== Task prompt ==
Print, word for word, only the lines from the one with "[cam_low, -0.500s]" down to the last line of the listing below; no pictures.

== Input material ==
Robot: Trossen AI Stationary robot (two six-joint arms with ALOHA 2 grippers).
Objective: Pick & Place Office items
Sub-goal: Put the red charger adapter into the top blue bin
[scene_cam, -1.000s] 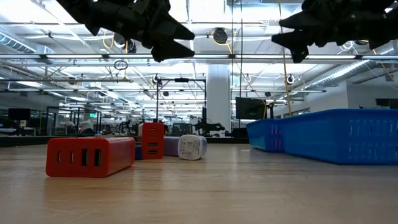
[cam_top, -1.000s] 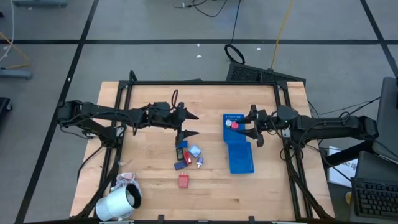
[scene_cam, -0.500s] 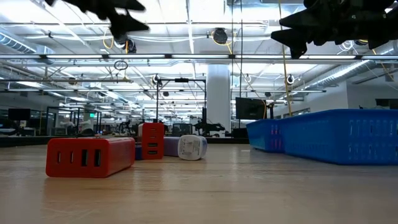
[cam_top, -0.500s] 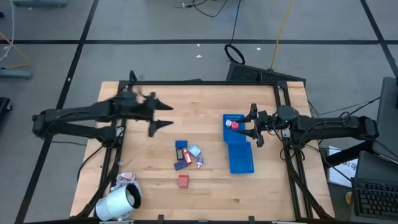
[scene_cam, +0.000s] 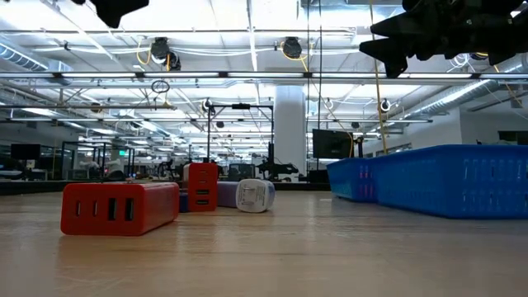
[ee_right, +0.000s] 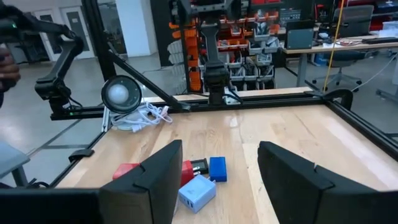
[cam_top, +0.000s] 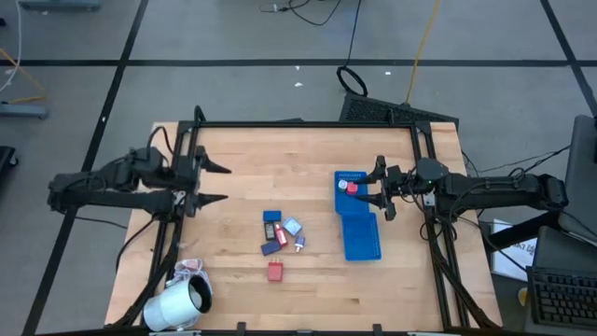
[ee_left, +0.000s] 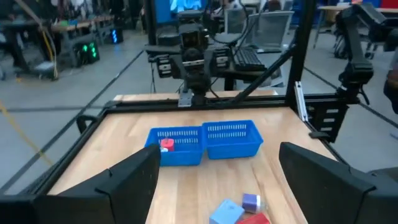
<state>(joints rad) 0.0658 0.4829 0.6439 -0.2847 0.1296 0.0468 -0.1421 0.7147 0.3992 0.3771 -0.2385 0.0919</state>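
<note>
one red item (cam_top: 352, 187) lies in the blue tray's (cam_top: 362, 238) far compartment.

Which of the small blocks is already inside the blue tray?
Only the red block, sitting in the blue tray's far end compartment beneath the right claw. All the others lie loose on the table.

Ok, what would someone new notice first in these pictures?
Probably the long blue tray right of the table's centre, with one red piece in its far compartment, under the right tool. Next, the cluster of small office items mid-table, and the big white roll at the near left corner.
</note>
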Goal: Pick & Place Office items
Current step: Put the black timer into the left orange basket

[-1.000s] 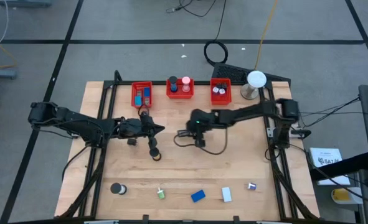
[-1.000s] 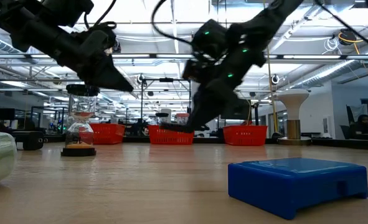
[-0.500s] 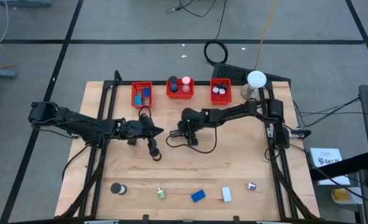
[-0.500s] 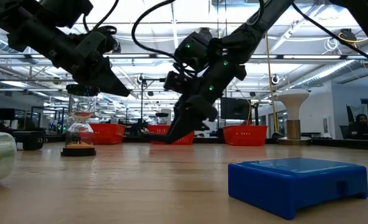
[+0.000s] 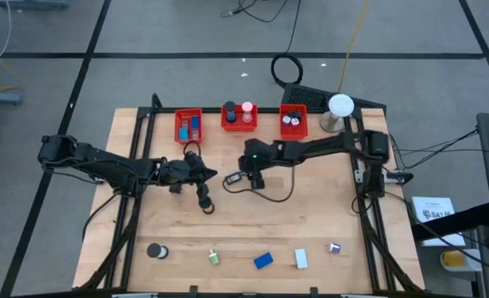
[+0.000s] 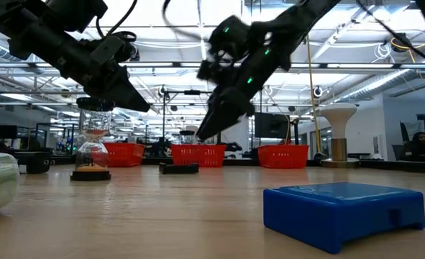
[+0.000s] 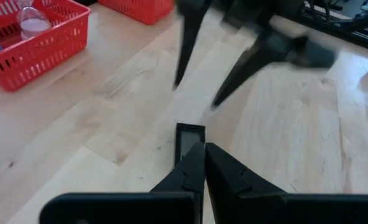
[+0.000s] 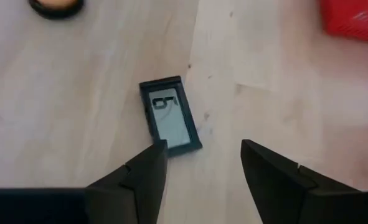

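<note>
A small black digital timer (image 8: 170,116) lies flat on the counter (image 5: 310,223) near its middle, display up, a little in front of the middle red bin (image 5: 237,122). In the right wrist view its long axis runs roughly along the line the fingers point, tilted slightly, and it sits just ahead of the right gripper (image 8: 202,163), off toward one finger rather than centred in the gap. That gripper's fingers stand apart with nothing between them — in the low view it hangs above the timer (image 6: 178,167), clear of it.

The left gripper (image 7: 204,163) has its fingers pressed together and empty; it points at the same timer from the other side, a bit farther off, with an hourglass (image 6: 92,147) standing near it.

So the right arm looks the nearer one, and the move seems to turn on alignment: to take the timer across its narrow width, the gripper would need to shift sideways until the timer lies between the fingers.

Other office items — a blue block (image 5: 263,261), a white piece (image 5: 301,259), a black roll (image 5: 155,251) — wait along the counter's near edge.
</note>
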### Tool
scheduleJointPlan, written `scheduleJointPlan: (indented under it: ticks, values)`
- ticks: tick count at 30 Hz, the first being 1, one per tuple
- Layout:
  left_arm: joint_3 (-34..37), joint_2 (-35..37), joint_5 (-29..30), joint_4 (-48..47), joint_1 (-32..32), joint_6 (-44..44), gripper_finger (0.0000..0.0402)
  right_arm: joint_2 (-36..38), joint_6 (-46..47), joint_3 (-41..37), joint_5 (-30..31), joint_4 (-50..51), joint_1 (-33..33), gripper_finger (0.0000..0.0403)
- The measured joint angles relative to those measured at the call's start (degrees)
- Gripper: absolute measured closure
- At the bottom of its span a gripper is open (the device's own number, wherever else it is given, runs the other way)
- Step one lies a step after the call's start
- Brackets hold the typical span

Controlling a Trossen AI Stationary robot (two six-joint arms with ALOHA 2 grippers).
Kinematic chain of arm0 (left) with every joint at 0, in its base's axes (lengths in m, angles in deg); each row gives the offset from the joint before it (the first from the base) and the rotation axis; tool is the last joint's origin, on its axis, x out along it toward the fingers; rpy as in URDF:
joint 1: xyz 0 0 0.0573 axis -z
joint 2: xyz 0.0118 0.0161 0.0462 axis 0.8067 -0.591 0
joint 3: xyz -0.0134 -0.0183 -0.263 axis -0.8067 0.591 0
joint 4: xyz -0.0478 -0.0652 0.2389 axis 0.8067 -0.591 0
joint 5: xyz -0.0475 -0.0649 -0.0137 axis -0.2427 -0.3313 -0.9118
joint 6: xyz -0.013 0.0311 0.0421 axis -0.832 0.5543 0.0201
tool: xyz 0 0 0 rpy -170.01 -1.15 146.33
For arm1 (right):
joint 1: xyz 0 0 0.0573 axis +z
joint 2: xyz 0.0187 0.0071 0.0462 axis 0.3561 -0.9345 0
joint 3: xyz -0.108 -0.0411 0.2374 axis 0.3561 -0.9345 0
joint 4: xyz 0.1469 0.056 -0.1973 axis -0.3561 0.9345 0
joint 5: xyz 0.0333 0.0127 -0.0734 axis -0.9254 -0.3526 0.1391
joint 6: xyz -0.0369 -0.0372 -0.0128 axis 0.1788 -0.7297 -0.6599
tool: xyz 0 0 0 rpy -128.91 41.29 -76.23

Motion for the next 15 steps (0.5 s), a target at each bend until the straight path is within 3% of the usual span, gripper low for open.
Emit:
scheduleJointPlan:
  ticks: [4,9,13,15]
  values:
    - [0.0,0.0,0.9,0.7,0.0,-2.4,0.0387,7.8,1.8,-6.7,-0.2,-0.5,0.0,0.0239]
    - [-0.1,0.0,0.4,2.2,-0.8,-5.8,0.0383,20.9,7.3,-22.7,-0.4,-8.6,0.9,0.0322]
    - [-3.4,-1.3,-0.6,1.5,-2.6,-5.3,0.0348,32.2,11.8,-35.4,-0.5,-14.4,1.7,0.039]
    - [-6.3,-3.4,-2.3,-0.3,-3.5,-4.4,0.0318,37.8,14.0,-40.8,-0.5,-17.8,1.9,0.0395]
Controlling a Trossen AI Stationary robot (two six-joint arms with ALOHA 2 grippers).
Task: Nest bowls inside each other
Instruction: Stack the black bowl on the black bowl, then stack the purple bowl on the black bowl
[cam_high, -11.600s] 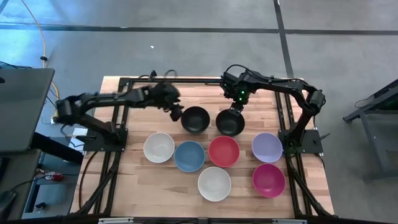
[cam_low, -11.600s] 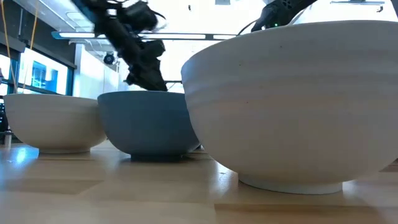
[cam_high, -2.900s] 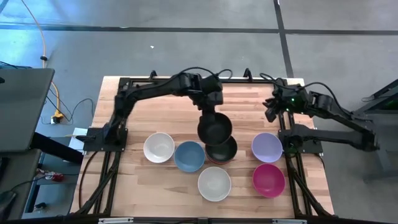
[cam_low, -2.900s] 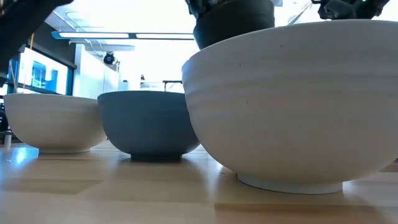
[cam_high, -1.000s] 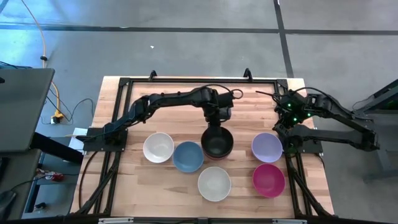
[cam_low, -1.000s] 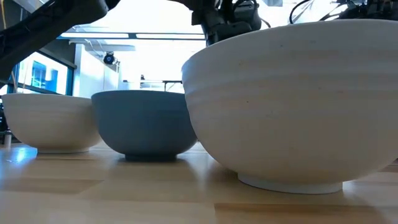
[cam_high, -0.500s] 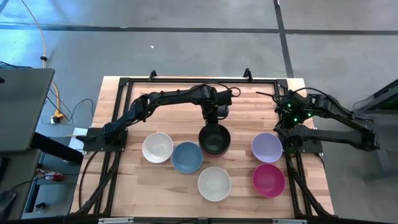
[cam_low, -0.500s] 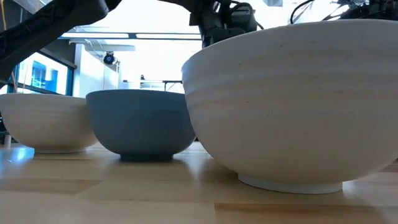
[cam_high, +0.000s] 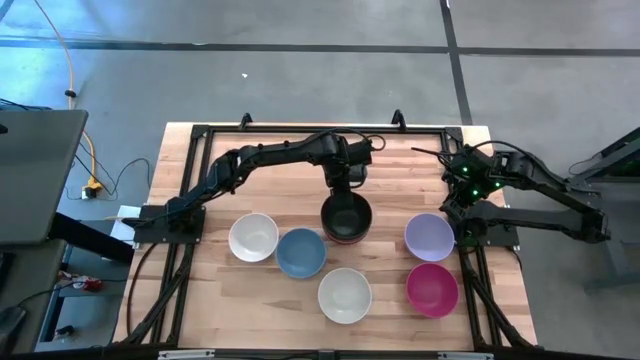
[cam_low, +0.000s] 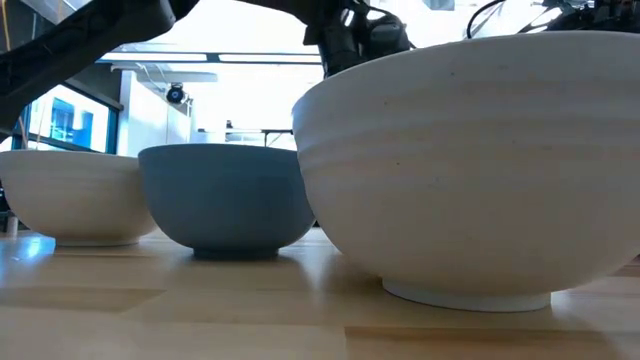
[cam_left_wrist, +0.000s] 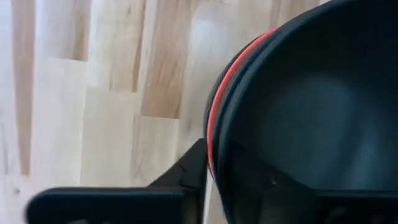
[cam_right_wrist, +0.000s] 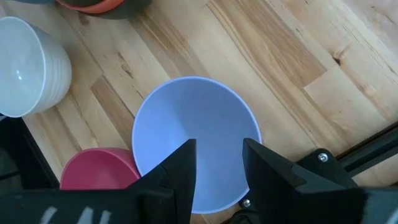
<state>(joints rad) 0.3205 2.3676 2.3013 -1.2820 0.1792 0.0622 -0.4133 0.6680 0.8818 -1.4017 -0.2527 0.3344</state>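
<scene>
All the bowls sit upright, mouths up; being round, none has a long axis. The landmark is the black stack (cam_high: 346, 218) mid-counter: black bowls nested one in another, with a red-pink rim showing beneath them in the left wrist view. The left gripper (cam_high: 345, 184) sits at the stack's far rim, its fingers astride the rim and slightly parted. To the stack's left, nearer the front, stand the light blue bowl (cam_high: 300, 252) and a white bowl (cam_high: 253, 237). In front is another white bowl (cam_high: 345, 295). To its right are the lavender bowl (cam_high: 429, 237) and magenta bowl (cam_high: 432, 288), each empty. The right gripper (cam_high: 462, 184) hovers above the lavender bowl, fingers spread. The counter (cam_high: 270, 195) is pale wood planks on a grey floor.
</scene>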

== Task answer ==
[cam_low, -0.500s] 
[cam_high, +0.000s] 
[cam_low, +0.000s] 
[cam_left_wrist, +0.000s] 
[cam_right_wrist, +0.000s] 
<state>(joints rad) 0.3205 2.3676 2.3013 -1.2820 0.1792 0.0622 -0.4133 0.6680 0.8818 -1.4017 -0.2527 0.3344</state>
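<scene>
All the bowls sit upright, mouths up; being round, none has a long axis. The landmark is the black stack (cam_high: 346, 218) mid-counter: black bowls nested one in another, with a red-pink rim showing beneath them in the left wrist view. The left gripper (cam_high: 345, 184) sits at the stack's far rim, its fingers astride the rim and slightly parted. To the stack's left, nearer the front, stand the light blue bowl (cam_high: 300, 252) and a white bowl (cam_high: 253, 237). In front is another white bowl (cam_high: 345, 295). To its right are the lavender bowl (cam_high: 429, 237) and magenta bowl (cam_high: 432, 288), each empty. The right gripper (cam_high: 462, 184) hovers above the lavender bowl, fingers spread. The counter (cam_high: 270, 195) is pale wood planks on a grey floor.
</scene>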

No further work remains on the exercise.